Go to the line containing "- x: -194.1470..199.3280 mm" in the records below and print it and every following line exactly, on through the line containing "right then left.", then stop.

*** Opening of TASK INPUTS ***

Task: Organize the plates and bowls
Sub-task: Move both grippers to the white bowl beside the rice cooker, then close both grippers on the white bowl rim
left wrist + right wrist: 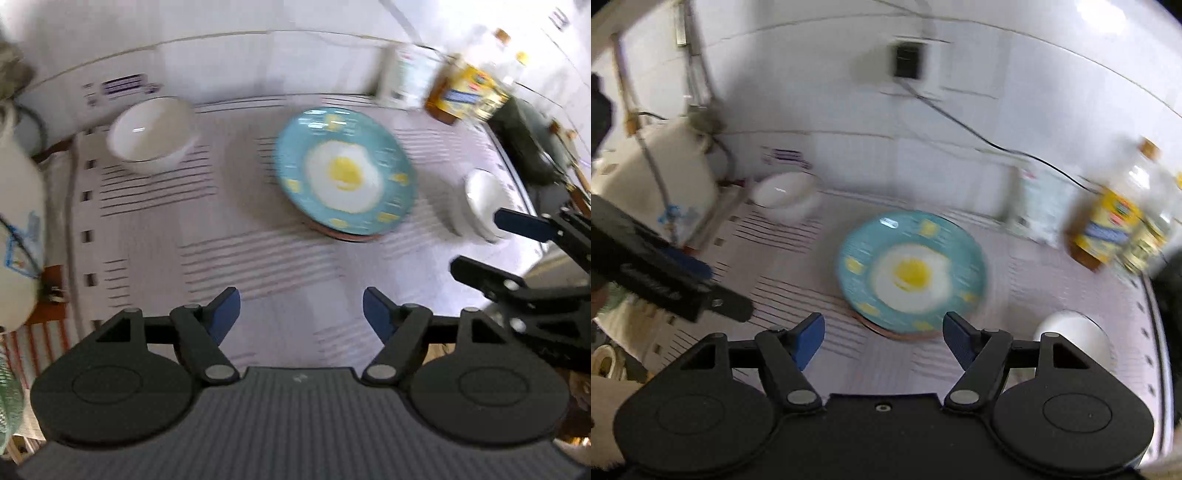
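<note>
A blue plate with a fried-egg print (345, 173) lies on the striped cloth, on top of a reddish plate whose rim shows below it (351, 238). A large white bowl (151, 134) stands at the far left. A small white bowl stack (484, 205) stands at the right. My left gripper (301, 314) is open and empty, above the cloth in front of the plate. My right gripper (882, 338) is open and empty, just in front of the blue plate (912, 271). The large bowl (783, 195) and the small bowl (1071, 332) also show in the right wrist view.
Oil bottles (465, 88) and a white carton (406, 79) stand at the back right by the tiled wall. A white gas cylinder (665, 192) stands at the left. A dark pan (524, 136) sits at the far right. A striped cloth (277, 258) covers the counter.
</note>
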Demonstrator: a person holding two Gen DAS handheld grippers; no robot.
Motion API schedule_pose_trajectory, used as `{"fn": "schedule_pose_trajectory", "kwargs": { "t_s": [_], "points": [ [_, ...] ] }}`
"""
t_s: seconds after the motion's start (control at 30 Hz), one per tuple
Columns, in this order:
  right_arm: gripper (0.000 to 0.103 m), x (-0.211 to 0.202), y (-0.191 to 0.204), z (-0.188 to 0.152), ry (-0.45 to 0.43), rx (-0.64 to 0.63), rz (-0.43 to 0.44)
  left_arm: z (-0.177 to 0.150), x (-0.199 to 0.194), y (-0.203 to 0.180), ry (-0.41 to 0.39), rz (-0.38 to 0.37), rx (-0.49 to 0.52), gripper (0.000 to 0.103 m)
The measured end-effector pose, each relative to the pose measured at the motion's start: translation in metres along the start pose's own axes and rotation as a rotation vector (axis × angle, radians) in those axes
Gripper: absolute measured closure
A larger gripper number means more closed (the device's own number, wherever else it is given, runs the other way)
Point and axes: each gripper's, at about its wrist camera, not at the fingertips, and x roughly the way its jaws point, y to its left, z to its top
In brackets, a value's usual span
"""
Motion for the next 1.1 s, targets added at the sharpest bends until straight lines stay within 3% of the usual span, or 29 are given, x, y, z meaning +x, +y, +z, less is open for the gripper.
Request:
{"fn": "schedule_pose_trajectory", "kwargs": {
  "t_s": [0.2, 0.37, 0.73, 0.87, 1.0, 1.1],
  "points": [
    [0.028, 0.032, 0.046, 0.028, -0.073, -0.133, 0.054, 0.016, 0.004, 0.062, -0.045, 0.016, -0.105, 0.030],
    [0.028, 0.063, 0.060, 0.051, -0.161, -0.148, 0.125, 0.038, 0.012, 0.102, -0.093, 0.035, -0.196, 0.030],
    [0.028, 0.171, 0.036, 0.106, -0.133, 0.201, 0.217, 0.079, 0.066, 0.152, -0.195, 0.121, -0.299, 0.032],
    [0.030, 0.202, 0.044, 0.119, -0.108, 0.231, 0.214, 0.089, 0.082, 0.161, -0.207, 0.128, -0.320, 0.034],
    [0.037, 0.233, 0.050, 0.123, -0.071, 0.232, 0.183, 0.097, 0.099, 0.171, -0.186, 0.172, -0.333, 0.036],
    [0.045, 0.251, 0.044, 0.122, -0.041, 0.265, 0.165, 0.099, 0.107, 0.178, -0.180, 0.163, -0.334, 0.036]
  ]
}}
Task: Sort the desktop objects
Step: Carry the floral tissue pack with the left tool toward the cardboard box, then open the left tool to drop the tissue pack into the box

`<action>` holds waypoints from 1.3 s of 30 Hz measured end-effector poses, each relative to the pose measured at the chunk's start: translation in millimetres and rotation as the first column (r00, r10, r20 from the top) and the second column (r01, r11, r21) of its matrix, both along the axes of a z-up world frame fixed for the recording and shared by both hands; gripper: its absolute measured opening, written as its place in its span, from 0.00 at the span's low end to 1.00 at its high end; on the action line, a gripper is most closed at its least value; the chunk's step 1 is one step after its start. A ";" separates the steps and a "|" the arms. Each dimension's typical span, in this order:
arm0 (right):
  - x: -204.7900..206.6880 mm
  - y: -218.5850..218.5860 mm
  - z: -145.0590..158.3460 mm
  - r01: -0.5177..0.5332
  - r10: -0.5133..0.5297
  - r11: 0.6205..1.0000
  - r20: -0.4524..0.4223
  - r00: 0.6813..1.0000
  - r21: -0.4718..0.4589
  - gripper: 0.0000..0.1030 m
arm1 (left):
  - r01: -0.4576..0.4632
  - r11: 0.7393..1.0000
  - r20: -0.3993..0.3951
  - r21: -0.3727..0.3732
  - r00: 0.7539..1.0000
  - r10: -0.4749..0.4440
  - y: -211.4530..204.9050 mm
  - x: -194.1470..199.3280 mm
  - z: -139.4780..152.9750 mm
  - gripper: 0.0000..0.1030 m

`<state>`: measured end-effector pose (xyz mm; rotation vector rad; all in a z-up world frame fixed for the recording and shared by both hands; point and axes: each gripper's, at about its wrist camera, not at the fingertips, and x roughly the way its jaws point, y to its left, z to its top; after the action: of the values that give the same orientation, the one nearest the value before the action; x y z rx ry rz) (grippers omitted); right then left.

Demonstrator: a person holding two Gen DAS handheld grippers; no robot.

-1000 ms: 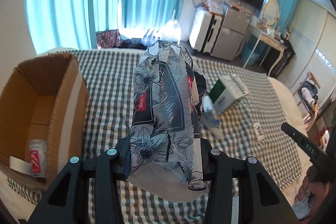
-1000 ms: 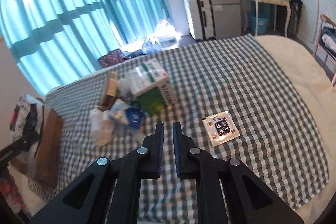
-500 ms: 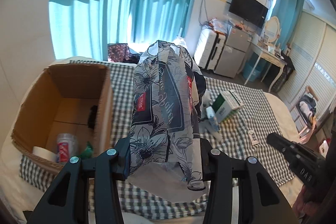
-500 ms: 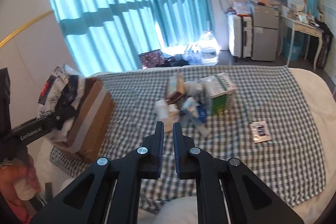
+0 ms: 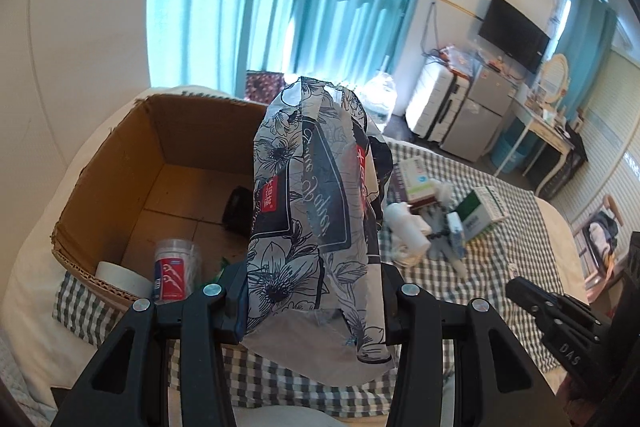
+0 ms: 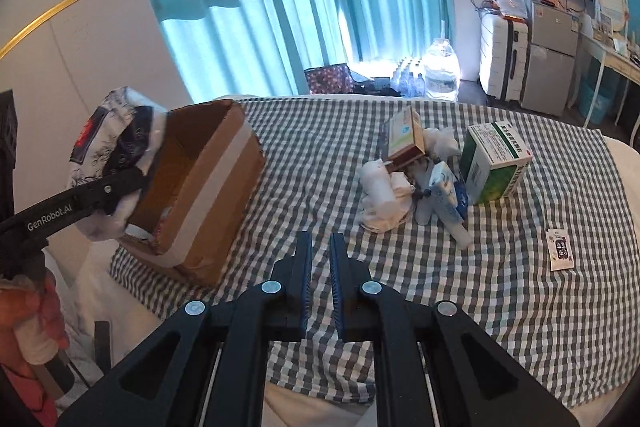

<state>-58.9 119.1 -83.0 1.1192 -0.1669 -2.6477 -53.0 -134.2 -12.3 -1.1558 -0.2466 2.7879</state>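
Observation:
My left gripper (image 5: 314, 301) is shut on a floral black-and-white tissue pack (image 5: 316, 195) and holds it upright above the near edge of an open cardboard box (image 5: 132, 163). The right wrist view shows the pack (image 6: 108, 143) at the box's (image 6: 208, 187) left rim. Inside the box lie a clear jar with a red label (image 5: 174, 273), a white roll (image 5: 116, 273) and a dark object (image 5: 238, 211). My right gripper (image 6: 320, 259) is shut and empty, held above the checked cloth (image 6: 440, 287) near its front edge.
A pile sits mid-cloth: a green-and-white carton (image 6: 496, 163), a small tan box (image 6: 402, 139), white wrapped rolls (image 6: 378, 195) and a blue-white packet (image 6: 444, 191). A small sachet (image 6: 560, 249) lies apart at the right. Curtains, suitcases and a desk stand behind.
My left gripper has carried the tissue pack left, from over the cloth to over the box. My right gripper has drawn back from the pile and stayed shut.

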 end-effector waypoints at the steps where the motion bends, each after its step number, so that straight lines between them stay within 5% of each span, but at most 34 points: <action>1: -2.1 -0.8 -0.5 0.000 0.000 1.000 0.002 1.000 -0.003 0.09 | -0.010 1.000 0.006 0.001 1.000 0.010 -4.4 -3.3 -3.0 0.44; 11: -40.6 -70.2 -3.2 -0.138 0.138 0.990 0.012 0.990 -0.031 0.09 | -0.122 0.991 0.050 -0.052 0.991 0.124 -53.7 -26.1 -19.4 0.48; 16: -50.9 -105.3 -4.5 -0.199 0.199 0.979 -0.004 0.980 -0.042 0.09 | -0.187 0.980 0.089 -0.062 0.977 0.192 -77.7 -34.8 -31.9 0.86; 18: -53.3 -113.5 -4.8 -0.208 0.208 0.977 -0.004 0.978 -0.046 0.18 | -0.217 0.974 0.117 -0.065 0.968 0.224 -83.8 -36.9 -39.0 0.96; 20: -54.8 -117.4 -4.7 -0.190 0.190 0.981 -0.007 0.982 -0.037 0.71 | -0.252 0.963 0.130 -0.096 0.956 0.263 -87.3 -36.8 -44.0 0.98; 21: -53.6 -116.9 -4.4 -0.171 0.171 0.985 -0.017 0.985 -0.031 0.78 | -0.259 0.960 0.135 -0.108 0.953 0.272 -87.8 -36.1 -46.3 0.98; 27: -49.1 -103.8 -3.6 -0.110 0.109 0.994 -0.018 0.994 -0.029 0.79 | -0.257 0.960 0.155 -0.108 0.950 0.272 -79.8 -26.0 -50.3 0.98; 39: -20.8 -52.6 14.7 -0.001 -0.001 0.998 -0.029 1.000 -0.061 0.79 | -0.128 0.978 0.066 -0.163 0.988 0.140 -11.5 3.7 -11.3 1.00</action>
<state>-79.7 66.5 -68.3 1.0614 -0.2402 -2.6389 -49.3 -145.6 -23.6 -1.3317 -0.1145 2.9288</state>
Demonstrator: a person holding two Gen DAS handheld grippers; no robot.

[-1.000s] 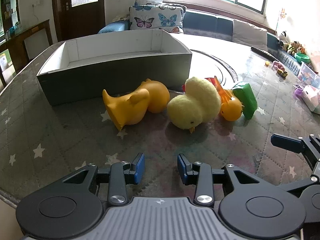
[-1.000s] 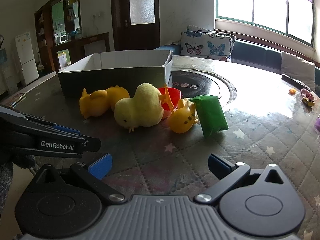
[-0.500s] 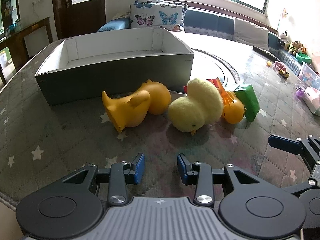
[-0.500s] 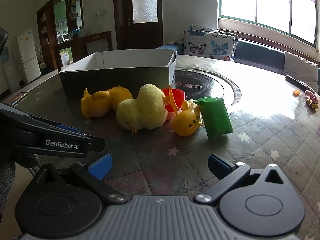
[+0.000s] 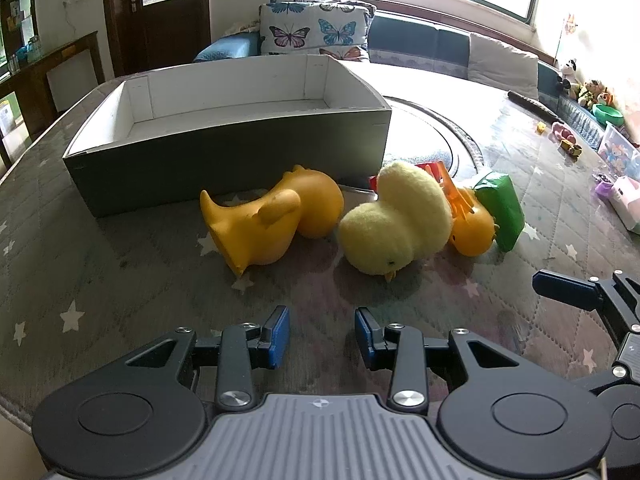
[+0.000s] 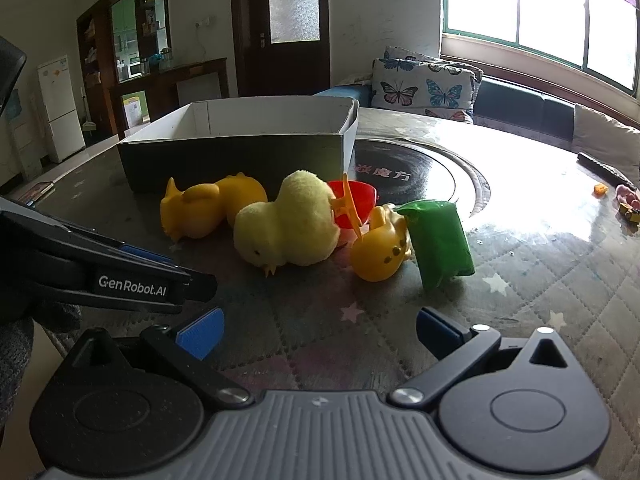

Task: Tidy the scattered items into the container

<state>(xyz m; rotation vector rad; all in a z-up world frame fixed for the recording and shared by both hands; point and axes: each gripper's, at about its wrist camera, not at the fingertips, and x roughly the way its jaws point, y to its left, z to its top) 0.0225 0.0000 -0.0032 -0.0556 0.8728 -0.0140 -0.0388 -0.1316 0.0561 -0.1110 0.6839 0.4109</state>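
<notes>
Yellow toys lie scattered in front of the grey box (image 5: 224,152), both grippers empty.
From the left gripper (image 5: 322,334), jaws parted on nothing, the rubber duck (image 5: 268,220) lies at 11 o'clock, the plush chick (image 5: 396,220) at 1, touching the small round duck (image 5: 472,228) and green packet (image 5: 500,204). The right gripper (image 6: 318,330) spreads wide; a red bowl (image 6: 354,200) sits behind the chick.

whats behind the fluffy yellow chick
Behind the plush chick sits a red bowl, with an orange clip sticking up in front of it. The chick covers the bowl's left part and base, so whether anything else lies back there cannot be seen.
</notes>
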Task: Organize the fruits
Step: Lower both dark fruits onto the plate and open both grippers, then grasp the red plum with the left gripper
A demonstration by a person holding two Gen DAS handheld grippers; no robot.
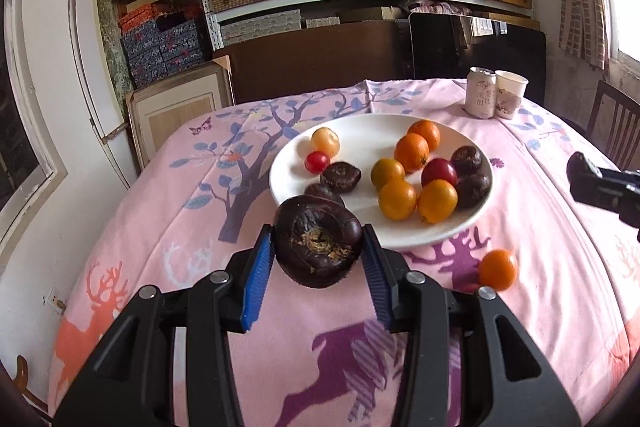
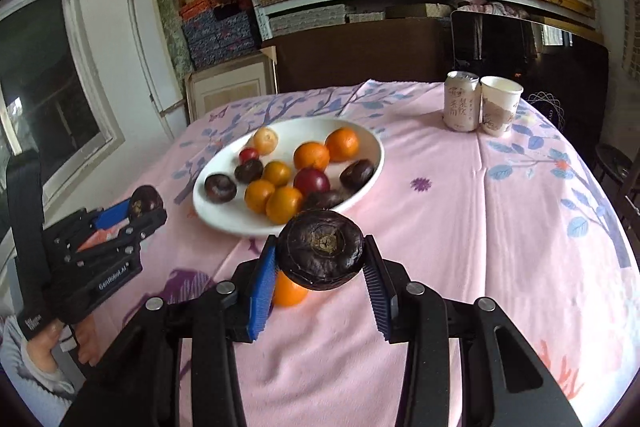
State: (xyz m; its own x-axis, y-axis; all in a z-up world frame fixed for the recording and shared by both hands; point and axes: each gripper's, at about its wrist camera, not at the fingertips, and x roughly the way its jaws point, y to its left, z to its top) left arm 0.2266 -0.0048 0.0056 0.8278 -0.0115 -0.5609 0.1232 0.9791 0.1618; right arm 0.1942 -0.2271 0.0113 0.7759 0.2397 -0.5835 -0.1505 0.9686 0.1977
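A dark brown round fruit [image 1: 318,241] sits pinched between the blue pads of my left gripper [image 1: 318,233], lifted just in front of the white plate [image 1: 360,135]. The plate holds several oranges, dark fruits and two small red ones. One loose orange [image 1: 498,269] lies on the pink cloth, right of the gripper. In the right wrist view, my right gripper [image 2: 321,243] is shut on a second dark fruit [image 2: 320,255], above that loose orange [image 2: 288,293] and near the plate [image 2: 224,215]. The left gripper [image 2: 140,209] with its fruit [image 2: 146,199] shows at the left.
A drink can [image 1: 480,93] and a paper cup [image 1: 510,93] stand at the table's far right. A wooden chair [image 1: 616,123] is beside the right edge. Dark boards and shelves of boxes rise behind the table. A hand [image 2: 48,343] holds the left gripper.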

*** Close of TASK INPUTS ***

**RESULT FOR THIS EXERCISE**
  - x: -194.1470..199.3280 mm
  - z: -139.4780..152.9750 mm
  - gripper: 0.0000..0.1030 m

`<state>`: measured end-effector pose (xyz mm; rotation vector rad; all in a z-up world frame fixed for the recording and shared by both hands; point and axes: each gripper's, at about its wrist camera, not at the fingertips, and x roughly the way its jaws point, y to its left, z to its top; after the action: of the values that give the same orientation, the one nearest the value before the action; x y z rx ry rz) (grippers omitted); right then left.

The answer requires no additions.